[Prompt] Below is a listing. Copy each line of it that holds the word "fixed".

[Data extract]
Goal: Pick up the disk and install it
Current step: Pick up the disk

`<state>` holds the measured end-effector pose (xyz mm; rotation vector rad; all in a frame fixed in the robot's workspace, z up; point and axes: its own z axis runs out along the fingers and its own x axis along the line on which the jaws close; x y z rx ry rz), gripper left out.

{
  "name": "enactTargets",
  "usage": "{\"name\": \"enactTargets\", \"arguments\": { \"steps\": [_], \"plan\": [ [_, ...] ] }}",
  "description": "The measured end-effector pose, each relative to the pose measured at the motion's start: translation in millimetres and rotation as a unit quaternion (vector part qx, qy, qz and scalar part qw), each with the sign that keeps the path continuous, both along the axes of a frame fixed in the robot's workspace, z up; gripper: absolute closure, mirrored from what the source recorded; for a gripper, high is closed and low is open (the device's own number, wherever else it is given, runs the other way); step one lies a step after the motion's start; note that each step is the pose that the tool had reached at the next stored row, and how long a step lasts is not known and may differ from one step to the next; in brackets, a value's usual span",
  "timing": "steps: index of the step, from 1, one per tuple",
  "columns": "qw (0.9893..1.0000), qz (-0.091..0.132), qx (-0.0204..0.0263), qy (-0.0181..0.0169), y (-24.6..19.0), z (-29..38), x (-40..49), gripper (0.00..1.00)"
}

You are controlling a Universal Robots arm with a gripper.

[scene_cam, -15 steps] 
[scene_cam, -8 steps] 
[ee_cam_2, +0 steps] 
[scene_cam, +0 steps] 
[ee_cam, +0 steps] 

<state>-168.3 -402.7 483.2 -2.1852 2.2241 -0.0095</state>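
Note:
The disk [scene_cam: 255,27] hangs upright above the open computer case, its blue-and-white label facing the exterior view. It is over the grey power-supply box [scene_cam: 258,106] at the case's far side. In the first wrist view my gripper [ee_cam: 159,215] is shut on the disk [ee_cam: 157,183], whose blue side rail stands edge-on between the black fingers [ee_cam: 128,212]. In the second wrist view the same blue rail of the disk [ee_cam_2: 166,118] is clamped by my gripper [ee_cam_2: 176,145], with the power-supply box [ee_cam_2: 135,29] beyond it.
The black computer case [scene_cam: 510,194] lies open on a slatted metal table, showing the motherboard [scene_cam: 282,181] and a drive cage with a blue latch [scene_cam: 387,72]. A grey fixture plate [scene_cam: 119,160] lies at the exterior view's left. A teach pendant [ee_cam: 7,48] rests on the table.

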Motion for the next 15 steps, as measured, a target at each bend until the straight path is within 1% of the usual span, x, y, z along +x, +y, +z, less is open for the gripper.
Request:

[Result of this task]
`<state>` holds the measured end-effector pose (xyz mm; rotation vector rad; all in a frame fixed in the robot's workspace, z up; point and axes: its own z axis runs out along the fingers and its own x axis along the line on which the jaws close; x y z rx ry rz), gripper left out.
  "description": "The measured end-effector pose, each relative to the pose measured at the motion's start: translation in millimetres and rotation as a unit quaternion (vector part qx, qy, qz and scalar part qw), each with the sign that keeps the path continuous, both along the axes of a frame fixed in the robot's workspace, z up; gripper: absolute closure, mirrored from what the source recorded; for a gripper, high is closed and low is open (the device's own number, wherever else it is given, runs the other way); step one lies a step after the motion's start; note that each step is the pose that the tool had reached at the next stored row, and how long a step lasts is not known and may differ from one step to the next; in brackets, a value's usual span",

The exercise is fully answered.